Associazione Valeria Lepore

Malasanità, 2 denunce su mille casi

Due su mille non ce la fanno e denunciano casi di malasanità dopo la dimissione dall'ospedale. Questa la media nelle regioni italiane secondo le cifre del primo report annuale stilato dall'Osservatorio nazionale sinistri gestito dall'Agenas, l'agenzia per i servizi sanitari.

Gli errori in sanità denunciati sono stati pari a 20,94 su 10 mila dimissioni: nel 65,86% dei casi riguardano lesioni personali (nel 12,88% per decesso e nel 5,67% per danno a cose) con risarcimenti che, in media, hanno riconosciuto ai degenti 52 mila euro. Nel 33,55% i sinistri aperti hanno riguardato un intervento, nel 18,49% l'assistenza e nel 17,31% la terapia.

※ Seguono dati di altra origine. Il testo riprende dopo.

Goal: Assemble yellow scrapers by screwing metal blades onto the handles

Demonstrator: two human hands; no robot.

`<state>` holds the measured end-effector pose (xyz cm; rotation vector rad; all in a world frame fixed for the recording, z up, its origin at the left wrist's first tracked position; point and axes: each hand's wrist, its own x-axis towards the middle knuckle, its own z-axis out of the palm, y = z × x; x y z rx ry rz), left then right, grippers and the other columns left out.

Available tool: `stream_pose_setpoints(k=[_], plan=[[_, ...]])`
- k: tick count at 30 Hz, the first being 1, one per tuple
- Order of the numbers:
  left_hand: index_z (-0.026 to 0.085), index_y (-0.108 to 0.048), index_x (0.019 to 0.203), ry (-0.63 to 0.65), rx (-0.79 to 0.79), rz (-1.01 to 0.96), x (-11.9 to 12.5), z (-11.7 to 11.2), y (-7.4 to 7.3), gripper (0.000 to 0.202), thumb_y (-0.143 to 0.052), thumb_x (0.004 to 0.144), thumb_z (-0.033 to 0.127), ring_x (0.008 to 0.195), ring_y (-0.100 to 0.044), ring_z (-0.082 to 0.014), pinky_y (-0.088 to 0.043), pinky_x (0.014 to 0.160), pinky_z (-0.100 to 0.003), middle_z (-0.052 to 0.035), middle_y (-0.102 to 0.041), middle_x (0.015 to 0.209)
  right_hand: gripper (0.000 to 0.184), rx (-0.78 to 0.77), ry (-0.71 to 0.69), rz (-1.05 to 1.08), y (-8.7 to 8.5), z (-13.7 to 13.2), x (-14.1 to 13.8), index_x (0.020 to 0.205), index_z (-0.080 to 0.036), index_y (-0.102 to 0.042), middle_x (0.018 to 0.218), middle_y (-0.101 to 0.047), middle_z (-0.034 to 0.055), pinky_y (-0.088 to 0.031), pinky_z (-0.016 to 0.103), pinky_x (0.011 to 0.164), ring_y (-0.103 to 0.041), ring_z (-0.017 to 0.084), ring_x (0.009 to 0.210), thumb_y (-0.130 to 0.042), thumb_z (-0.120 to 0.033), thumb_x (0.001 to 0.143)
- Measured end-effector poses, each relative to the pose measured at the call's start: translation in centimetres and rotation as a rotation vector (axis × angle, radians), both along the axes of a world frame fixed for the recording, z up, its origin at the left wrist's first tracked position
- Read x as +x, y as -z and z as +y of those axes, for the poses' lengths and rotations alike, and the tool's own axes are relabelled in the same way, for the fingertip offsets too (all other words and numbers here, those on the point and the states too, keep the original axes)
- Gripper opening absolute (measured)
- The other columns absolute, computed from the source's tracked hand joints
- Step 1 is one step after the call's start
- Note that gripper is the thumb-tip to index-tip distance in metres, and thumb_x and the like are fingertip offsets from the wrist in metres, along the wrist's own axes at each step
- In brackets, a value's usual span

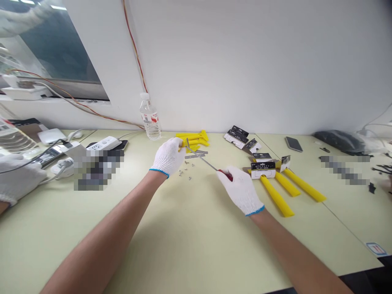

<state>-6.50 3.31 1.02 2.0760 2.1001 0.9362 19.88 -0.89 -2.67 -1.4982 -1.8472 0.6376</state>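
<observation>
My left hand (168, 157), in a white knit glove, is closed around a yellow plastic scraper (184, 144) with a thin metal blade at its end; most of it is hidden by the fingers. My right hand (240, 190), gloved too, grips the red handle of a screwdriver (207, 163). Its long shaft points left, with the tip close to the scraper; whether they touch I cannot tell. Beyond my left hand lie several yellow scraper parts (196, 136). Grey flat blades (196, 155) rest beside them, and small screws (190, 178) are scattered nearer to me.
Several yellow-handled scrapers with card covers (277, 196) lie at right, below loose black-and-white cards (236, 136). A water bottle (150, 118) stands by the wall. A power strip (104, 143) sits left, near another person's gloved hand (21, 175). A phone (293, 143) lies far right.
</observation>
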Motion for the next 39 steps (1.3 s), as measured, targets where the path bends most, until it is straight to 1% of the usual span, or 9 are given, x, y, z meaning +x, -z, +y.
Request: stream_pose_setpoints(k=[2, 5, 8, 16, 21, 25, 30, 32, 39], plan=[[0.021, -0.067, 0.101, 0.018, 0.000, -0.002, 0.1, 0.0, -0.1, 0.016, -0.053, 0.094, 0.024, 0.090, -0.067, -0.0248, -0.047, 0.076, -0.035, -0.0083, -0.074, 0.104, 0.048, -0.066, -0.026, 0.054, -0.4, -0.1, 0.2, 0.081, -0.010, -0.053, 0.078, -0.054, 0.0094, -0.029, 0.019, 0.058, -0.040, 0.008, 0.068, -0.054, -0.055, 0.098], [0.022, -0.067, 0.104, 0.035, 0.009, 0.001, 0.2, 0.0, -0.2, 0.018, -0.053, 0.095, 0.026, 0.094, -0.067, -0.0252, -0.047, 0.078, -0.036, -0.0079, -0.074, 0.108, 0.051, -0.434, -0.155, 0.222, -1.5, -0.5, 0.8, 0.090, -0.013, -0.052, 0.080, -0.056, 0.0083, -0.023, 0.020, 0.049, -0.032, 0.003, 0.054, -0.046, -0.062, 0.100], [0.020, -0.068, 0.104, 0.023, 0.004, 0.003, 0.1, 0.0, -0.4, 0.018, -0.054, 0.093, 0.025, 0.093, -0.067, -0.0268, -0.046, 0.077, -0.037, -0.0099, -0.075, 0.107, 0.043, -0.561, -0.248, 0.236, -1.8, -0.8, 1.1, 0.099, -0.019, -0.055, 0.079, -0.058, 0.0069, -0.022, 0.019, 0.047, -0.032, 0.000, 0.050, -0.056, -0.061, 0.095], [0.018, -0.070, 0.106, 0.003, -0.004, -0.017, -0.1, -0.2, -1.0, 0.021, -0.054, 0.092, 0.022, 0.086, -0.065, -0.0225, -0.044, 0.072, -0.033, -0.0097, -0.075, 0.102, 0.031, 0.029, -0.020, 0.099, 0.1, 0.2, 0.5, 0.093, -0.027, -0.065, 0.095, -0.065, 0.0110, -0.034, 0.021, 0.051, -0.062, 0.015, 0.083, -0.068, -0.057, 0.088], [0.019, -0.069, 0.104, 0.029, 0.025, -0.011, -0.3, 0.1, -0.8, 0.019, -0.054, 0.093, 0.024, 0.088, -0.066, -0.0230, -0.044, 0.073, -0.033, -0.0097, -0.075, 0.104, 0.054, -0.114, -0.085, 0.061, -0.8, -0.2, 1.0, 0.086, -0.015, -0.064, 0.076, -0.058, 0.0111, -0.035, 0.023, 0.052, -0.049, 0.010, 0.060, -0.052, -0.066, 0.097], [0.019, -0.068, 0.102, 0.032, 0.017, -0.015, -0.2, 0.0, -0.6, 0.018, -0.053, 0.092, 0.020, 0.093, -0.066, -0.0251, -0.045, 0.076, -0.035, -0.0100, -0.074, 0.106, 0.045, -0.291, -0.237, 0.124, -0.6, -0.7, 1.3, 0.087, -0.020, -0.063, 0.069, -0.053, 0.0086, -0.028, 0.022, 0.047, -0.035, 0.005, 0.049, -0.052, -0.063, 0.098], [0.019, -0.067, 0.098, 0.024, -0.006, 0.005, -0.2, -0.1, -0.7, 0.016, -0.052, 0.092, 0.020, 0.092, -0.067, -0.0260, -0.045, 0.075, -0.036, -0.0104, -0.073, 0.104, 0.030, 0.152, -0.089, 0.185, 0.0, -0.1, 0.5, 0.075, -0.023, -0.060, 0.075, -0.056, 0.0138, -0.028, 0.024, 0.048, -0.056, 0.016, 0.071, -0.074, -0.047, 0.086], [0.020, -0.067, 0.098, 0.030, -0.003, -0.002, -0.1, -0.1, -0.7, 0.016, -0.052, 0.092, 0.021, 0.092, -0.067, -0.0262, -0.046, 0.075, -0.036, -0.0103, -0.073, 0.104, 0.032, 0.175, -0.065, 0.172, -0.5, -0.1, 0.4, 0.073, -0.023, -0.060, 0.075, -0.056, 0.0142, -0.028, 0.025, 0.048, -0.057, 0.017, 0.073, -0.075, -0.048, 0.085], [0.020, -0.068, 0.098, 0.052, -0.009, -0.033, 0.0, -0.1, -0.4, 0.016, -0.054, 0.091, 0.021, 0.091, -0.069, -0.0268, -0.048, 0.076, -0.037, -0.0104, -0.074, 0.105, 0.050, -0.607, -0.356, 0.201, -2.0, -1.4, 0.9, 0.097, -0.024, -0.062, 0.073, -0.056, 0.0070, -0.022, 0.021, 0.047, -0.029, 0.002, 0.048, -0.045, -0.071, 0.099]])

Nel 52,43% l'apertura di un sinistro era in regime di ricovero ordinario, nel 15,48% dei casi si è verificato in accesso al Pronto soccorso e nel 9,34% in ambulatorio. Nel 72,34% dei casi le denunce vengono presentate tramite l'avvocato, direttamente invece nel 10,61% dei casi e 3,87% attraverso una agenzia antiinfortunistica.

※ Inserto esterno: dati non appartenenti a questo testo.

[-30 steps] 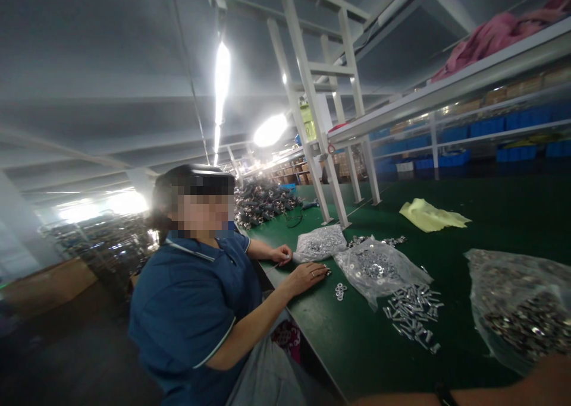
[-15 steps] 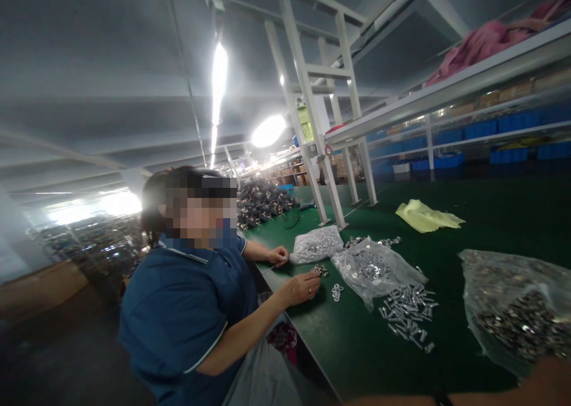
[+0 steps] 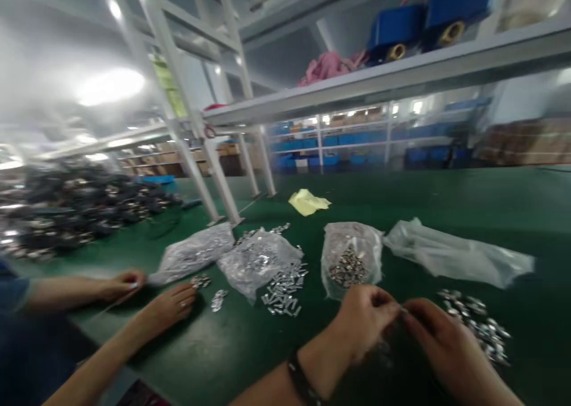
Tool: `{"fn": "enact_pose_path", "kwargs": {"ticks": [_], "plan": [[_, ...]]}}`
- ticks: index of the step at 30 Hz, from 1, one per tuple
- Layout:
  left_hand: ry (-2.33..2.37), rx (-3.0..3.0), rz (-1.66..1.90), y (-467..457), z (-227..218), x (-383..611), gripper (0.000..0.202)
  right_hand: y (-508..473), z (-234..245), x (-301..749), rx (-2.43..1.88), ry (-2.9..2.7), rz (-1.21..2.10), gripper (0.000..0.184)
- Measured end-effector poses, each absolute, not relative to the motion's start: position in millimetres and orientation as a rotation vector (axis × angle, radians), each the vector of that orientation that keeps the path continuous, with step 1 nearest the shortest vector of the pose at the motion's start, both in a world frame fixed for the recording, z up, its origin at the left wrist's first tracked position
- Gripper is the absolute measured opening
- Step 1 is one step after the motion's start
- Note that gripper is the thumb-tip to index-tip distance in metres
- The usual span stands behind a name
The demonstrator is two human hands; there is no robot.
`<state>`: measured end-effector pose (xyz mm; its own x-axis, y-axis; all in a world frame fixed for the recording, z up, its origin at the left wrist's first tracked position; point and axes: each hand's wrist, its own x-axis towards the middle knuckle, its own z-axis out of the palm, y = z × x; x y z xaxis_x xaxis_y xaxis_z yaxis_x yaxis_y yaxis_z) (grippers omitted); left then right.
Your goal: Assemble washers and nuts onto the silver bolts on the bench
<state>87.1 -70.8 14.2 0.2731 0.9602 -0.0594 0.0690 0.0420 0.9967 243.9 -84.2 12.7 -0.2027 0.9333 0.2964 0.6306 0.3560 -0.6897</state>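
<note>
My left hand (image 3: 363,323), with a dark band (image 3: 303,379) on its wrist, is closed in a pinch. My right hand (image 3: 450,346) is pinched too, and the fingertips of both meet over the green table (image 3: 250,358). Whatever sits between them is too small and blurred to name. Just beyond my left hand lies a clear plastic bag (image 3: 352,257) of small metal parts. Shiny metal pieces (image 3: 484,329) lie in a loose pile to the right, beside my right hand. An empty-looking clear plastic bag (image 3: 459,251) lies flat behind that pile.
On the left, a co-worker's hands (image 3: 172,305) work near small rings (image 3: 218,299). Bags of metal parts (image 3: 261,257) and a heap of small metal tubes (image 3: 285,290) lie between us. A yellow cloth (image 3: 308,202), a white frame (image 3: 218,180) and an overhead shelf (image 3: 379,76) stand farther back.
My view has swung right, away from the co-worker. Both my hands are now in sight, where earlier only part of one forearm and hand showed at the lower right.
</note>
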Motion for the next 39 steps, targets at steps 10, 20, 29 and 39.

Il 74,44% dei sinistri aperti ha un procedimento stragiudiziale, la Conciliazione riguarda, invece, l'8,98%. Il risarcimento per decesso è di 284.669 euro, seguono quelli per lesione dei diritti giuridicamente rilevanti con una media di 56 mila euro e poi ci sono le lesioni personali con una media di liquidata di 45 mila euro. Però occorrono fino a quasi 4 anni per chiudere una causa: 872 giorni per l'apertura di una pratica e 542 per la chiusura. Le denunce sono arrivate, per un terzo dei casi, dagli over 65 (mentre nel restante 17% dalla fascia tra i 45 e i 54 anni e nel 16% tra i 55 e i 64 anni).

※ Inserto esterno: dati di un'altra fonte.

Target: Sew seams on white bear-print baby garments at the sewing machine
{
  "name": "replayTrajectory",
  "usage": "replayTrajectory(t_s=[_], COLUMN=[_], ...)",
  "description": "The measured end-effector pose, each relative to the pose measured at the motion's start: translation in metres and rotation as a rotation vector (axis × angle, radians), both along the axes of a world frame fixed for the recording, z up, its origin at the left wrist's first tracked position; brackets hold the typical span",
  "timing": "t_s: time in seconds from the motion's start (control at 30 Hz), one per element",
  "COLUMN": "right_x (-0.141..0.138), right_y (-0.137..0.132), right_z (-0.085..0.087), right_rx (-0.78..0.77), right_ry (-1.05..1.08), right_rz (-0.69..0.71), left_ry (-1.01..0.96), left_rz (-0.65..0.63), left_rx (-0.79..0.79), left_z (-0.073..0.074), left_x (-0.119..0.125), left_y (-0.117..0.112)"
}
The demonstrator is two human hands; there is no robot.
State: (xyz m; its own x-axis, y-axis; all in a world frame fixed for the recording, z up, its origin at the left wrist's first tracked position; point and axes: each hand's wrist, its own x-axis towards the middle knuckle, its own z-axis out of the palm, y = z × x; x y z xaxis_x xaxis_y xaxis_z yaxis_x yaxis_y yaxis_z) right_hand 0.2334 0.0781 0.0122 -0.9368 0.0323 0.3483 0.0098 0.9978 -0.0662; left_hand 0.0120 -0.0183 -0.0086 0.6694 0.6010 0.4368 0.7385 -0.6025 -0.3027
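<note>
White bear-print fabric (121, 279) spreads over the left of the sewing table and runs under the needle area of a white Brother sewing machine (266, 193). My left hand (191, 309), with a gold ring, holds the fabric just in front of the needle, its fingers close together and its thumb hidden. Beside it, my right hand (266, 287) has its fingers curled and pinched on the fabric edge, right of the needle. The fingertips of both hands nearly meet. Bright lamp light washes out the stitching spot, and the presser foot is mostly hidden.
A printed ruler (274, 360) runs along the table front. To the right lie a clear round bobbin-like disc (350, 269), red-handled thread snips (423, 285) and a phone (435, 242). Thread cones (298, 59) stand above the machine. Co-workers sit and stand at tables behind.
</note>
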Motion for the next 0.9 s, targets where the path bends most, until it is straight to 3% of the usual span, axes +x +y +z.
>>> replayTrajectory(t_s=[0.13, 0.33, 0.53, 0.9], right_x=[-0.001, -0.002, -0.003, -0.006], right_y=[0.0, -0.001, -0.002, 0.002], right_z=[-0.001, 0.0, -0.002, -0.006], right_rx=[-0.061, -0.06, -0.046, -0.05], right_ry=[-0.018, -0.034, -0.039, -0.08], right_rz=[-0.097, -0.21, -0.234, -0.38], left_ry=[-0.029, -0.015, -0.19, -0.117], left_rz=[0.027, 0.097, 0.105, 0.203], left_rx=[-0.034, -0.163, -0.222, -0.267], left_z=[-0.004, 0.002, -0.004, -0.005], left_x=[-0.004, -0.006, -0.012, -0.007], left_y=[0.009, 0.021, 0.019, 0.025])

In media il risarcimento arriva al 27% della somma preventivata. Però sono stati liquidati in un anno solo il 2,7% dei sinistri. L'importo massimo per lesioni personali liquidato è arrivato a 2,4 milioni di euro mentre il minimo non è andato oltre i 16.150 euro. Per decesso il massimo liquidato è stato di un milione e 400 mila euro.